* [Exercise goal] The data below is to be set down exactly.

* [Data shown]
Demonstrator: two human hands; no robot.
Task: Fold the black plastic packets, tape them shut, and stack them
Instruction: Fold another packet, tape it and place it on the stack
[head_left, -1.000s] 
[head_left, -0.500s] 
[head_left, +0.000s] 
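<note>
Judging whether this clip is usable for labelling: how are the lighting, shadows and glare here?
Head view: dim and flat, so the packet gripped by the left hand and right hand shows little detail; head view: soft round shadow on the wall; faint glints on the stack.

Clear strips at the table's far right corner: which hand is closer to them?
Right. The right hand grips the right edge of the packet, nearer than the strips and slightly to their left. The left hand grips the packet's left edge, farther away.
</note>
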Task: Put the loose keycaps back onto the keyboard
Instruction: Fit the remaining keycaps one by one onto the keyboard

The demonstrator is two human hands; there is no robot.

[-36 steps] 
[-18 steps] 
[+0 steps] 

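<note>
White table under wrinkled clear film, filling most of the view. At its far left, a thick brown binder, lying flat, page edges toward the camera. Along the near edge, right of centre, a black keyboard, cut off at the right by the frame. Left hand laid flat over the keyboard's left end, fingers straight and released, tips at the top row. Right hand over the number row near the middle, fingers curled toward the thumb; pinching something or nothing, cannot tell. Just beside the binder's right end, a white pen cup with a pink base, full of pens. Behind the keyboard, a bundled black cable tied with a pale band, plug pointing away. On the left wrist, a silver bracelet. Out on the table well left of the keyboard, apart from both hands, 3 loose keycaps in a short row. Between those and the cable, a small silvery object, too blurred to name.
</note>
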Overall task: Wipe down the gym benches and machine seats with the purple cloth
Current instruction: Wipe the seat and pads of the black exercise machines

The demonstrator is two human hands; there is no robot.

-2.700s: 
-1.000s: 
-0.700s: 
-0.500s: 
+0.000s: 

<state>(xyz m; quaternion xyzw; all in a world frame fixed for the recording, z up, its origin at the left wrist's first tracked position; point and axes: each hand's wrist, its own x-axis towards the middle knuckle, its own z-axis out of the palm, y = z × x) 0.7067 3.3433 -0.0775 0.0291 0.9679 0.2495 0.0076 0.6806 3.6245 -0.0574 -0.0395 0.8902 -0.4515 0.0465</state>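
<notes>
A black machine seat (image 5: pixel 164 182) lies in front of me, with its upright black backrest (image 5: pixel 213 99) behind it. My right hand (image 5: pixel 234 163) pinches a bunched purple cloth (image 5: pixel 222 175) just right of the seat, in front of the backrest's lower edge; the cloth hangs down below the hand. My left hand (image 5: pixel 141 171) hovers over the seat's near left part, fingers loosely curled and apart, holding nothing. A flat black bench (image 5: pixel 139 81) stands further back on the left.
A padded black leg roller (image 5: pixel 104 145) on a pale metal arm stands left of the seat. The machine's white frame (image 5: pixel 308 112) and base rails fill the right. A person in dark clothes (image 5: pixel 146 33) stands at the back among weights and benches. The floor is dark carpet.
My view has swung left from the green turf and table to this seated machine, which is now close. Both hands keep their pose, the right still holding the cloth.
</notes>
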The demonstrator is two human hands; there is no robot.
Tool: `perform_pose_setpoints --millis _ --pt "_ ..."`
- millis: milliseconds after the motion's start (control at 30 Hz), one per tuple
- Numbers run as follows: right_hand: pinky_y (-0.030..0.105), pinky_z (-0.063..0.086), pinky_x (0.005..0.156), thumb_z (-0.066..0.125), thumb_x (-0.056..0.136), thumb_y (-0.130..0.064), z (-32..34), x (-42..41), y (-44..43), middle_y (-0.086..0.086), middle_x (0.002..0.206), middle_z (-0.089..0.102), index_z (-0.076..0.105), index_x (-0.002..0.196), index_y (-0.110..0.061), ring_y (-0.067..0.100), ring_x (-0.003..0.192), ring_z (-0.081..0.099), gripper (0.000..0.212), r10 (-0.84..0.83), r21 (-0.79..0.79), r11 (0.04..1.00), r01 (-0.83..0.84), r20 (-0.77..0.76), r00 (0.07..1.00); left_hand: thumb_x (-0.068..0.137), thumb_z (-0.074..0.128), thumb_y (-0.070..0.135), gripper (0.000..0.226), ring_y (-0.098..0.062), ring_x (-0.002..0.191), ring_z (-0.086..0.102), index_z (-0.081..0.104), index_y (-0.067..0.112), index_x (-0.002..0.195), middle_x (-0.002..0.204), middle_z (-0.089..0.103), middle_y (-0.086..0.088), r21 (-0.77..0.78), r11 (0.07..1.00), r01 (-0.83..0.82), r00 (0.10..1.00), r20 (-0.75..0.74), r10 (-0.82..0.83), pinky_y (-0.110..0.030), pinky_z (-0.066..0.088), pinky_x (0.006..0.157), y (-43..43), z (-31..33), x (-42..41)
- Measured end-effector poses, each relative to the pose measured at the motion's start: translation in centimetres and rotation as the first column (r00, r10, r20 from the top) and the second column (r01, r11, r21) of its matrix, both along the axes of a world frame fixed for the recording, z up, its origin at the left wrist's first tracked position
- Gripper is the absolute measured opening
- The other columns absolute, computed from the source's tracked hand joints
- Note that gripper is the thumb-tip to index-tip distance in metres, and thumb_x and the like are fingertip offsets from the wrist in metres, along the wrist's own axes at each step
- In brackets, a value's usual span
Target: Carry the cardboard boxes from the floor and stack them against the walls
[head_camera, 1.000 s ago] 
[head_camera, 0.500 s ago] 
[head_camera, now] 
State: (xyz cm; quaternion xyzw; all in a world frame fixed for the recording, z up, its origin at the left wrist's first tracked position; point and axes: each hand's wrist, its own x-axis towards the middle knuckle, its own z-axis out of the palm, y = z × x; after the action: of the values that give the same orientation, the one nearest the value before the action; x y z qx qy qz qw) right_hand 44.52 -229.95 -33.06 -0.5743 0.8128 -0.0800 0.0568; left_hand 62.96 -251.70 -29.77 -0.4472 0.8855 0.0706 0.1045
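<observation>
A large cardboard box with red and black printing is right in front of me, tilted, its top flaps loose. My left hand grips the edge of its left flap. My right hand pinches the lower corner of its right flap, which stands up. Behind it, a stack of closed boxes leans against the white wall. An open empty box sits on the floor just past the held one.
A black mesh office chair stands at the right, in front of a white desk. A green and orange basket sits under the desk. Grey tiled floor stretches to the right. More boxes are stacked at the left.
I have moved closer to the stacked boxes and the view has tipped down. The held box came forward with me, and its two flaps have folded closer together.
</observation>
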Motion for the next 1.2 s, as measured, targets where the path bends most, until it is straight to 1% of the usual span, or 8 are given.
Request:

* [Output of the exercise]
Demonstrator: two human hands; no robot.
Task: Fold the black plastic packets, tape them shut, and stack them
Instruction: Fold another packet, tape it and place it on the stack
[head_left, -1.000s] 
[head_left, -0.500s] 
[head_left, +0.000s] 
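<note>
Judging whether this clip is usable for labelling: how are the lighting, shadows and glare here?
Head view: dim and flat, so the packet gripped by the left hand and right hand shows little detail; head view: soft round shadow on the wall; faint glints on the stack.

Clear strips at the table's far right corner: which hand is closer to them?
Right. The right hand grips the right edge of the packet, nearer than the strips and slightly to their left. The left hand grips the packet's left edge, farther away.
</note>
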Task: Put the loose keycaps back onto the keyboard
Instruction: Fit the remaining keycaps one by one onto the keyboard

The demonstrator is two human hands; there is no robot.

[-36 steps] 
[-18 steps] 
[+0 steps] 

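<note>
White table under wrinkled clear film, filling most of the view. At its far left, a thick brown binder, lying flat, page edges toward the camera. Along the near edge, right of centre, a black keyboard, cut off at the right by the frame. Left hand laid flat over the keyboard's left end, fingers straight and released, tips at the top row. Right hand over the number row near the middle, fingers curled toward the thumb; pinching something or nothing, cannot tell. Just beside the binder's right end, a white pen cup with a pink base, full of pens. Behind the keyboard, a bundled black cable tied with a pale band, plug pointing away. On the left wrist, a silver bracelet. Out on the table well left of the keyboard, apart from both hands, 3 loose keycaps in a short row. Between those and the cable, a small silvery object, too blurred to name.
</note>
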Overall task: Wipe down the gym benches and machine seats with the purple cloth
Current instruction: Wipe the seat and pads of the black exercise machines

The demonstrator is two human hands; there is no robot.

-2.700s: 
-1.000s: 
-0.700s: 
-0.500s: 
+0.000s: 

<state>(xyz m; quaternion xyzw; all in a world frame fixed for the recording, z up, its origin at the left wrist's first tracked position; point and axes: each hand's wrist, its own x-axis towards the middle knuckle, its own z-axis out of the palm, y = z × x) 0.7067 3.3433 -0.0775 0.0291 0.9679 0.2495 0.0076 0.6806 3.6245 -0.0574 -0.0395 0.8902 -0.4515 0.0465</state>
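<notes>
A black machine seat (image 5: pixel 164 182) lies in front of me, with its upright black backrest (image 5: pixel 213 99) behind it. My right hand (image 5: pixel 234 163) pinches a bunched purple cloth (image 5: pixel 222 175) just right of the seat, in front of the backrest's lower edge; the cloth hangs down below the hand. My left hand (image 5: pixel 141 171) hovers over the seat's near left part, fingers loosely curled and apart, holding nothing. A flat black bench (image 5: pixel 139 81) stands further back on the left.
A padded black leg roller (image 5: pixel 104 145) on a pale metal arm stands left of the seat. The machine's white frame (image 5: pixel 308 112) and base rails fill the right. A person in dark clothes (image 5: pixel 146 33) stands at the back among weights and benches. The floor is dark carpet.
My view has swung left from the green turf and table to this seated machine, which is now close. Both hands keep their pose, the right still holding the cloth.
</notes>
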The demonstrator is two human hands; there is no robot.
Tool: `perform_pose_setpoints --millis _ --pt "_ ..."`
- millis: milliseconds after the motion's start (control at 30 Hz), one per tuple
- Numbers run as follows: right_hand: pinky_y (-0.030..0.105), pinky_z (-0.063..0.086), pinky_x (0.005..0.156), thumb_z (-0.066..0.125), thumb_x (-0.056..0.136), thumb_y (-0.130..0.064), z (-32..34), x (-42..41), y (-44..43), middle_y (-0.086..0.086), middle_x (0.002..0.206), middle_z (-0.089..0.102), index_z (-0.076..0.105), index_x (-0.002..0.196), index_y (-0.110..0.061), ring_y (-0.067..0.100), ring_x (-0.003..0.192), ring_z (-0.081..0.099), gripper (0.000..0.212), r10 (-0.84..0.83), r21 (-0.79..0.79), r11 (0.04..1.00), r01 (-0.83..0.84), r20 (-0.77..0.76), r00 (0.07..1.00); left_hand: thumb_x (-0.068..0.137), thumb_z (-0.074..0.128), thumb_y (-0.070..0.135), gripper (0.000..0.226), ring_y (-0.098..0.062), ring_x (-0.002..0.191), ring_z (-0.086..0.102), index_z (-0.081..0.104), index_y (-0.067..0.112), index_x (-0.002..0.195), middle_x (-0.002..0.204), middle_z (-0.089..0.103), middle_y (-0.086..0.088), r21 (-0.77..0.78), r11 (0.07..1.00), r01 (-0.83..0.82), r00 (0.10..1.00), r20 (-0.75..0.74), r10 (-0.82..0.83), pinky_y (-0.110..0.030), pinky_z (-0.066..0.088), pinky_x (0.006..0.157), y (-43..43), z (-31..33), x (-42..41)
- Measured end-effector poses, each relative to the pose measured at the motion's start: translation in centimetres and rotation as the first column (r00, r10, r20 from the top) and the second column (r01, r11, r21) of its matrix, both along the axes of a world frame fixed for the recording, z up, its origin at the left wrist's first tracked position
- Gripper is the absolute measured opening
- The other columns absolute, computed from the source's tracked hand joints
- Note that gripper is the thumb-tip to index-tip distance in metres, and thumb_x and the like are fingertip offsets from the wrist in metres, along the wrist's own axes at each step
- In brackets, a value's usual span
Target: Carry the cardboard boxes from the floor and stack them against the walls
[head_camera, 1.000 s ago] 
[head_camera, 0.500 s ago] 
[head_camera, now] 
State: (xyz cm; quaternion xyzw; all in a world frame fixed for the recording, z up, its origin at the left wrist's first tracked position; point and axes: each hand's wrist, its own x-axis towards the middle knuckle, its own z-axis out of the palm, y = z × x; after the action: of the values that give the same orientation, the one nearest the value before the action; x y z qx qy qz qw) right_hand 44.52 -229.95 -33.06 -0.5743 0.8128 -0.0800 0.0568; left_hand 62.96 -251.70 -29.77 -0.4472 0.8855 0.0706 0.1045
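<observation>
A large cardboard box with red and black printing is right in front of me, tilted, its top flaps loose. My left hand grips the edge of its left flap. My right hand pinches the lower corner of its right flap, which stands up. Behind it, a stack of closed boxes leans against the white wall. An open empty box sits on the floor just past the held one.
A black mesh office chair stands at the right, in front of a white desk. A green and orange basket sits under the desk. Grey tiled floor stretches to the right. More boxes are stacked at the left.
I have moved closer to the stacked boxes and the view has tipped down. The held box came forward with me, and its two flaps have folded closer together.
</observation>
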Motion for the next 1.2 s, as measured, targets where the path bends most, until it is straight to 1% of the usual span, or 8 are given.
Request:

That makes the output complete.